Something is (still) rotten in the kingdom of artificial intelligence

Link: https://eapj.org/something-is-still-rotten-in-the-kingdom-of-artificial-intelligence/

From Enterprise Architecture Professional Journal

Nobody can deny that artificial intelligence (or machine learning, deep learning, or cognitive computing) is booming these days. And — as before, as this is in fact the second round for AI — the hype is almost unlimited. But there are serious problems, and I suspect it will not be long before they become undeniable again and we’re back to a more realistic assessment of what the technology is bringing us.

There are roughly four types of problems in the land of AI. Let’s start with an illustration of one of these, where the hype doesn’t live up to reality yet and where it is quite possible that it never will.

Gorillas

In 2015, Google had to apologize because its analytics software tagged a picture of two black people as gorillas. Google’s chief architect at the time wrote: “We used to have a problem with people (of all races) being tagged as dogs, for similar reasons. We’re also working on longer-term fixes around both linguistics (words to be careful about in photos of people) and image recognition itself (e.g., better recognition of dark-skinned faces). Lots of work being done and lots still to be done, but we’re very much on it.” Fast-forward three years and it turns out what Google’s quick and dirty linguistic fix was to: ban the word “gorilla” altogether. This is very indicative of a fundamental problem: In three years’ time it was not able to fix the issue. Banning the word “gorilla” altogether is not a fix, it is an admission of failure.

And here is a sign that we’re still deep in hype mode: when reporting on this, the Guardian writes: “The failure of the company to develop a more sustainable fix in the following two years highlights the extent to which machine learning technology, which underpins the image recognition feature, is still maturing” (italics mine). This is a sign of hype as it assumes (without reasonable proof) that the problem is solvable at all. And it is by definition limited in time, as you cannot keep writing that something is ‘maturing’ for extended periods of time.

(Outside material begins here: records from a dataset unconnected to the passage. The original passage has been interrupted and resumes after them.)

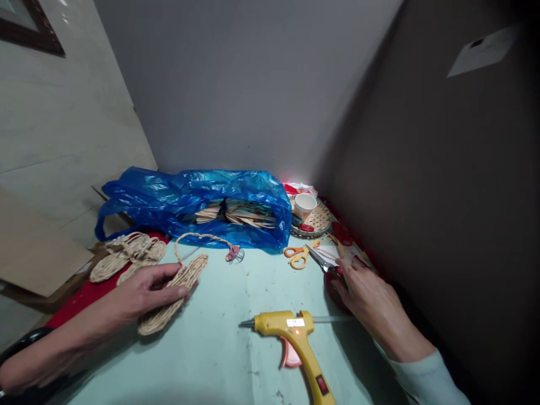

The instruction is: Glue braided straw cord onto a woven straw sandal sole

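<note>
My left hand [145, 289] lies closed on a woven straw sandal sole [171, 298] that rests on the pale green table [236, 360]; a braided strap [202, 239] loops from the sole's far end. My right hand [367, 295] is at the table's right edge, its fingers closed on the handle of red-handled scissors [323, 261] whose blades point away to the left. A yellow glue gun [295, 337] lies between my hands, nozzle to the left, with a small light on.
A blue plastic bag [194, 205] holding dried straw strips lies at the back. More woven sandals [126, 253] sit at left. Orange scissors [298, 256], a woven tray [318, 222] with a white cup [304, 205], cardboard [37, 247] at far left, a dark wall close on the right.
</note>
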A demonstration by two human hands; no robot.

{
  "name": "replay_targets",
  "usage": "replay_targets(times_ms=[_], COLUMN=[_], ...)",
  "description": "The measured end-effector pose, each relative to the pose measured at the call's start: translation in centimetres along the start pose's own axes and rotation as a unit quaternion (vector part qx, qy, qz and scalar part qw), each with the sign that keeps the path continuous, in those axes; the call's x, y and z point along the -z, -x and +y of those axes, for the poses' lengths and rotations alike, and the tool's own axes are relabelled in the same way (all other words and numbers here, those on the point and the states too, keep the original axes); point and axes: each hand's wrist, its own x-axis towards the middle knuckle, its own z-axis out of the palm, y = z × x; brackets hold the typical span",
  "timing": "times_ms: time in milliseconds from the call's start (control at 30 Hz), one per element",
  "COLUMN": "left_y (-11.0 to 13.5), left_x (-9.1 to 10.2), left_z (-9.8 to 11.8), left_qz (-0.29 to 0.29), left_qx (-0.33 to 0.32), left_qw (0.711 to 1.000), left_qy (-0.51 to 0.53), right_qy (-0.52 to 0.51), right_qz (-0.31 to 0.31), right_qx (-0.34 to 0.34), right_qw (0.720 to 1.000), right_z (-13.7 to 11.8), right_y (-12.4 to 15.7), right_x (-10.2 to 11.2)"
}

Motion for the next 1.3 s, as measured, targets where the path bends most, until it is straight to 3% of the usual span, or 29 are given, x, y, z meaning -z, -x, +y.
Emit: replay_targets(times_ms=[100, 233, 300, 400, 467, 533, 733, 900, 1067, 1300], left_y=[0.2, 1.0, 1.2, 1.2, 1.0, 0.8, 0.7, 0.5, -0.2, -0.7], left_x=[0.4, -0.2, -1.0, -2.1, -2.6, -2.7, -2.7, -2.3, -1.1, -0.8], left_z=[0.2, 0.3, 0.6, 1.5, 2.2, 2.7, 3.4, 3.7, 3.1, 2.1], left_qz=[-0.075, -0.01, -0.013, -0.079, -0.076, -0.056, -0.067, -0.041, -0.028, -0.06], left_qx=[-0.002, 0.034, 0.047, 0.02, -0.013, -0.059, -0.166, -0.215, -0.262, -0.264], left_qw=[0.997, 0.999, 0.999, 0.993, 0.991, 0.992, 0.984, 0.976, 0.963, 0.962], left_qy=[-0.009, -0.014, 0.014, 0.089, 0.109, 0.098, 0.022, -0.016, -0.055, -0.027], right_qy=[-0.04, -0.117, -0.142, -0.188, -0.222, -0.248, -0.352, -0.313, -0.336, -0.346], right_qz=[0.038, 0.051, 0.051, 0.009, -0.04, -0.047, 0.072, 0.061, 0.104, 0.129], right_qx=[0.02, 0.083, 0.106, 0.133, 0.145, 0.147, 0.159, 0.255, 0.25, 0.286], right_qw=[0.998, 0.988, 0.983, 0.973, 0.963, 0.956, 0.92, 0.913, 0.902, 0.884], right_z=[-0.4, -1.9, -2.7, -3.3, -3.4, -3.5, -6.4, -9.6, -9.8, -11.1], right_y=[0.7, 3.2, 4.9, 7.5, 8.7, 9.3, 5.9, 1.9, 0.5, -1.8], right_x=[0.8, 1.4, 1.2, 0.9, 1.0, 1.6, 5.7, 7.7, 9.2, 11.5])
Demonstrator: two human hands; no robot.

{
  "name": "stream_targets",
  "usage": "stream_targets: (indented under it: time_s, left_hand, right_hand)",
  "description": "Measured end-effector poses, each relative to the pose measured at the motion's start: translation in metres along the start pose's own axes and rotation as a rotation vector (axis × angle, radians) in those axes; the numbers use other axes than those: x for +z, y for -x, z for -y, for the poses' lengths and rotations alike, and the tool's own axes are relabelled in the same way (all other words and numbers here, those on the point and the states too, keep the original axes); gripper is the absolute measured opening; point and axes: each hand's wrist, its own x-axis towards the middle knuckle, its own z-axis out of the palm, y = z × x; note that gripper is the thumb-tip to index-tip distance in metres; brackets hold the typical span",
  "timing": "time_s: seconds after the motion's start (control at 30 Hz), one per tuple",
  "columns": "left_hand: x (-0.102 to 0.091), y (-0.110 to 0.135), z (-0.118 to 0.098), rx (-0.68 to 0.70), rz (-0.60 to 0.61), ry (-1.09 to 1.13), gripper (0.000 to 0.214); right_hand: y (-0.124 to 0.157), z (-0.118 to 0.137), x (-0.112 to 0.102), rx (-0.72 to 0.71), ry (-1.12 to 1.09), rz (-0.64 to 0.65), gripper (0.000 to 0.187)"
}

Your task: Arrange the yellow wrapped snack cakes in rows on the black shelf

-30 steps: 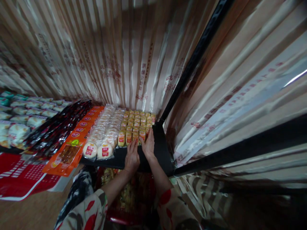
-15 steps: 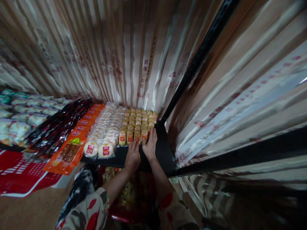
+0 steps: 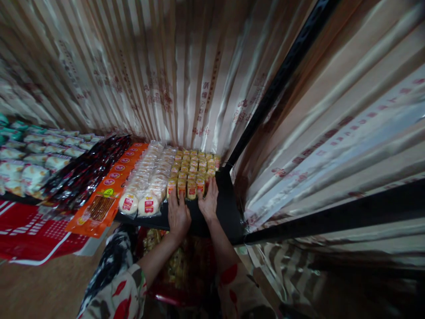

These kinds of problems (and this kind of reporting in the press fully mirrors what happened in the 1960s and 1970s. Many reported successes weren’t real and the failures were either painted over, not reported, or labelled “still maturing,” implying: there is nothing wrong with the approach itself. I already noticed the same vein in reporting in journals like the New Scientist already years ago. Good examples were articles listed “the X most interesting scientific and technological breakthroughs.” Such lists generally contained at least one AI-like item and such an item was often also the only item that wasn’t reality yet. Often (just as in the first AI hype period) these were reported as failures “that just needed to mature,” “fix a few outstanding issues,” etc. All the others in the list were proven breakthroughs (e.g., a mechanism that worked, even in volume, but only was too expensive yet to produce in volume), but the AI ones were always only breakthroughs if we assumed totally unfounded extrapolations. There is a disturbing lack of criticism when AI is being reported upon. By the way, I like New Scientist a lot. This just shows that even serious science journalism is not immune to the hype.

For those experienced enough (a nice way of saying “old buggers”) to have been on the inside of the first period of AI hype (1960 to 1990), the current hype shows some distressing parallels with the previous one, in which hundreds of billions were spent in vain to get the promised “artificial intelligence.” In 1972, from Hubert Dreyfus’s book What Computers Can’t Do, it was already clear the approaches were doomed. It is a testament to the strength of (mistaken) conviction that was behind the first AI hype that it took another 20 years and billions of dollars, spent by governments (mainly in the US, the EU, and Japan) and private companies (Bill Gates’s Microsoft was a big believer for instance) for the AI hype to peter out and the “winter of AI” to set in.

Did that mean AI failed completely in the previous century? Not completely, but what definitely did fail was the initial wave and the initial assumptions on which it was built. This current AI hype is seemingly built on different assumptions, so theoretically it might succeed. The question then becomes “Are we closing in on the goal this time?” The answer is again no, for some fundamental reasons I mention below, but the situation is also different and more actual value results from the current efforts.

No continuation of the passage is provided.